:: Exercise directions ::
Your job with the data below is to output exactly the lines from the one holding "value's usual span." down to the one holding "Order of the", both included, and no others.

:: Task material ::
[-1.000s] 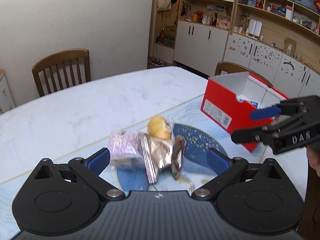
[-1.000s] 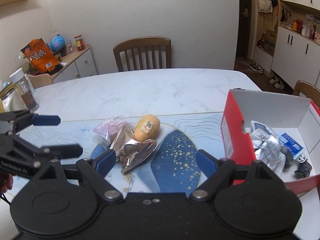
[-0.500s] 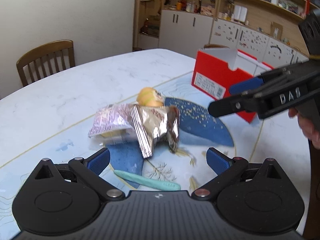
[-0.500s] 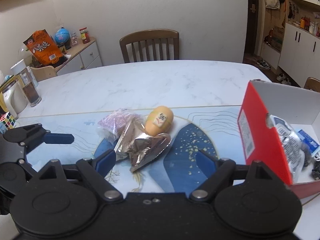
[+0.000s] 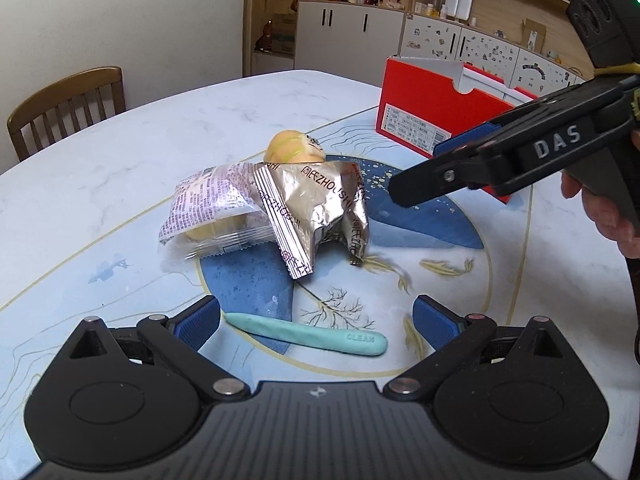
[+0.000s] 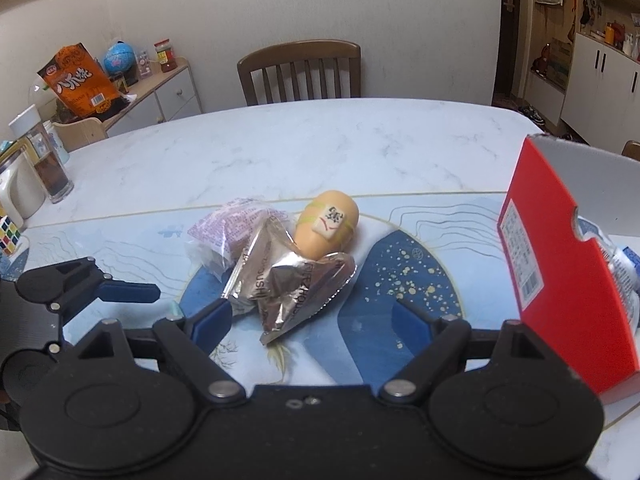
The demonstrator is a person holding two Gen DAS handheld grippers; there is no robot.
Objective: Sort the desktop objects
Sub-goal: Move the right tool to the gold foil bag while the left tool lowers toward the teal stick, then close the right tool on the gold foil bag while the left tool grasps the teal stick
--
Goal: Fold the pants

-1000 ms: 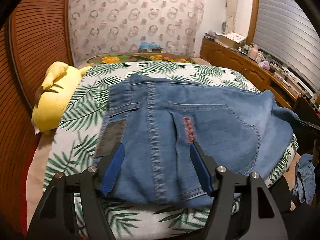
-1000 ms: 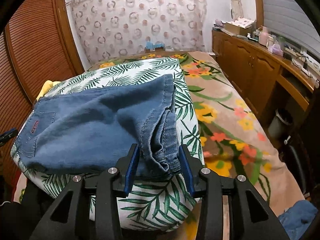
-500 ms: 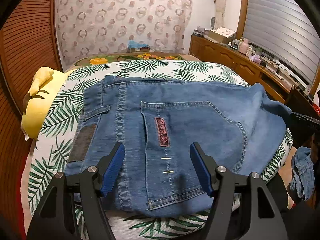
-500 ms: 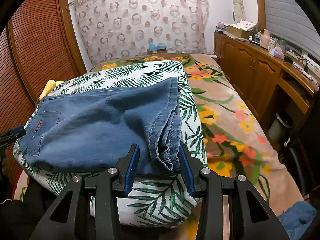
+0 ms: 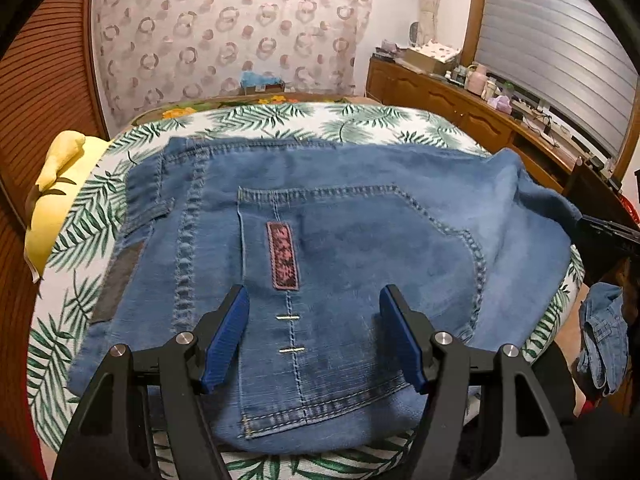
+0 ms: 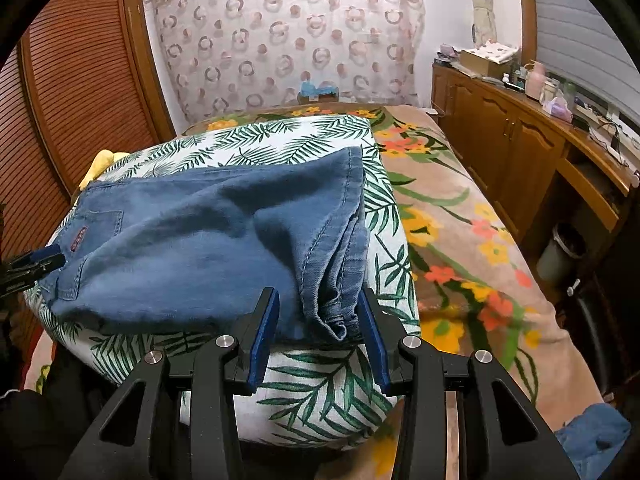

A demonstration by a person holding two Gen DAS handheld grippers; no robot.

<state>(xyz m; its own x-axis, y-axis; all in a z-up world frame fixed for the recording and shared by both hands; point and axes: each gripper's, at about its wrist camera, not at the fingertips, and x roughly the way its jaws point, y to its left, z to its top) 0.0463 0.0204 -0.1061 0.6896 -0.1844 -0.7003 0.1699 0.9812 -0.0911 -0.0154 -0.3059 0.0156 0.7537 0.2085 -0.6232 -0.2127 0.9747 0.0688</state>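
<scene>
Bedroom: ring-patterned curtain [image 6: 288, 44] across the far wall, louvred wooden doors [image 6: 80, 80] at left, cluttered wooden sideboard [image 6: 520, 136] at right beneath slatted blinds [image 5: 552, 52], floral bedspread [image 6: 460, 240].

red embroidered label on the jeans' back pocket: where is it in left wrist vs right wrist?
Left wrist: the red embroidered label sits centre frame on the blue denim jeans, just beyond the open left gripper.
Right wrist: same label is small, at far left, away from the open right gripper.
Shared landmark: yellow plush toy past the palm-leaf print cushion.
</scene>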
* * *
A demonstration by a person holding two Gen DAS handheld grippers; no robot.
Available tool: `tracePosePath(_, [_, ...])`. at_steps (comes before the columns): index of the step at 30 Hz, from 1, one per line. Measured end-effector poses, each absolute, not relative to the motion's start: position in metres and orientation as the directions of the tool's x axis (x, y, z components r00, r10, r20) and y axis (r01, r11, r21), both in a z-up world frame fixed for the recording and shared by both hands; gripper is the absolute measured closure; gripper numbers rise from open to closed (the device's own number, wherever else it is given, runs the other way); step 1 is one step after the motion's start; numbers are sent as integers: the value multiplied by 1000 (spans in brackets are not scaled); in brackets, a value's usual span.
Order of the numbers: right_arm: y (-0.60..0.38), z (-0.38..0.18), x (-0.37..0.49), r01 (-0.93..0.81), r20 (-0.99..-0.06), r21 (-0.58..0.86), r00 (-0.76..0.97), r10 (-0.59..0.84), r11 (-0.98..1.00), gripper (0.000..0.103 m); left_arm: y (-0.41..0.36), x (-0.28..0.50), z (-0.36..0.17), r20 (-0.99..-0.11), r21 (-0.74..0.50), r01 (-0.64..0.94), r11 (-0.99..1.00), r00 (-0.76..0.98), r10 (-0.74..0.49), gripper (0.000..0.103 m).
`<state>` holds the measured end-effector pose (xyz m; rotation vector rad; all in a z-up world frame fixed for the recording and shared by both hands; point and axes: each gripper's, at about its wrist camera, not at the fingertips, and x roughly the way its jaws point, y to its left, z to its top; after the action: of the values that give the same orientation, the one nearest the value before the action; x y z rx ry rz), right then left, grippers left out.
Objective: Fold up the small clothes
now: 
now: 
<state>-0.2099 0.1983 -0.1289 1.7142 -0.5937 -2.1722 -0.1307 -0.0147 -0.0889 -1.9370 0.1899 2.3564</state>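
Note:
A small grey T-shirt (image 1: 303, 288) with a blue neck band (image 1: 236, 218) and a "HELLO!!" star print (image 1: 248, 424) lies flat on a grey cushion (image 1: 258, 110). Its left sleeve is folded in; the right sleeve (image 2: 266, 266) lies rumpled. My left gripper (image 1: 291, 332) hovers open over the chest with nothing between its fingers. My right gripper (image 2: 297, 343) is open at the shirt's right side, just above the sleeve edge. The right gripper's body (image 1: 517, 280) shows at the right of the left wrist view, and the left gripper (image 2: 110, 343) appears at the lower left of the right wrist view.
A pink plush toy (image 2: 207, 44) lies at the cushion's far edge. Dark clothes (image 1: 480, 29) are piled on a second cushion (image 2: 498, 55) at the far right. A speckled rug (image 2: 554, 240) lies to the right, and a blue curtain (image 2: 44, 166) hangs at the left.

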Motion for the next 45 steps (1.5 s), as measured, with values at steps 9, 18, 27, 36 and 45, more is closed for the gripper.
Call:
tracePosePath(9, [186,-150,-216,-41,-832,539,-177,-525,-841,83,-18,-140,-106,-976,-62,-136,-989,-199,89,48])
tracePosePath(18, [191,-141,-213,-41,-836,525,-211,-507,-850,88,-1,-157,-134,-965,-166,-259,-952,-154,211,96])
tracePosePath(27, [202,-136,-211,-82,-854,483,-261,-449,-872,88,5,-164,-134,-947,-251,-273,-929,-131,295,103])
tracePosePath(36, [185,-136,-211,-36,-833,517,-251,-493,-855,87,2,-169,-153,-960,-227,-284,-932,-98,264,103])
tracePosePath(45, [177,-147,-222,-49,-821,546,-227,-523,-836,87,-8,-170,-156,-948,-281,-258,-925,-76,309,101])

:: Reply to the task ::
Available tool: `tracePosePath(_, [_, ...])`. at_steps (comes before the columns): index of the step at 30 Hz, from 1, one per line. Measured end-effector poses, each absolute, not relative to the motion's start: position in metres and orientation as the directions of the tool's x axis (x, y, z components r00, r10, r20) and y axis (r01, r11, r21), both in a z-up world frame fixed for the recording and shared by both hands; gripper is the absolute measured closure; gripper numbers rise from open to closed (the device's own number, wherever else it is given, runs the other way); step 1 is one step after the motion's start; numbers are sent as integers: the value multiplied by 1000 (spans in brackets are not scaled); in brackets, a value's usual span.
Order of the numbers: right_arm: y (-0.60..0.38), z (-0.38..0.18), x (-0.37..0.49), r01 (-0.93..0.81), r20 (-0.99..-0.06), r21 (-0.58..0.86), r00 (-0.76..0.97), r10 (-0.59..0.84), r11 (-0.98..1.00), gripper (0.000..0.103 m); left_arm: y (-0.41..0.36), x (-0.28..0.50), z (-0.36..0.17), r20 (-0.99..-0.11), r21 (-0.74..0.50), r01 (-0.64..0.94), r11 (-0.99..1.00), r00 (-0.76..0.98), r10 (-0.74..0.49), gripper (0.000..0.103 m).

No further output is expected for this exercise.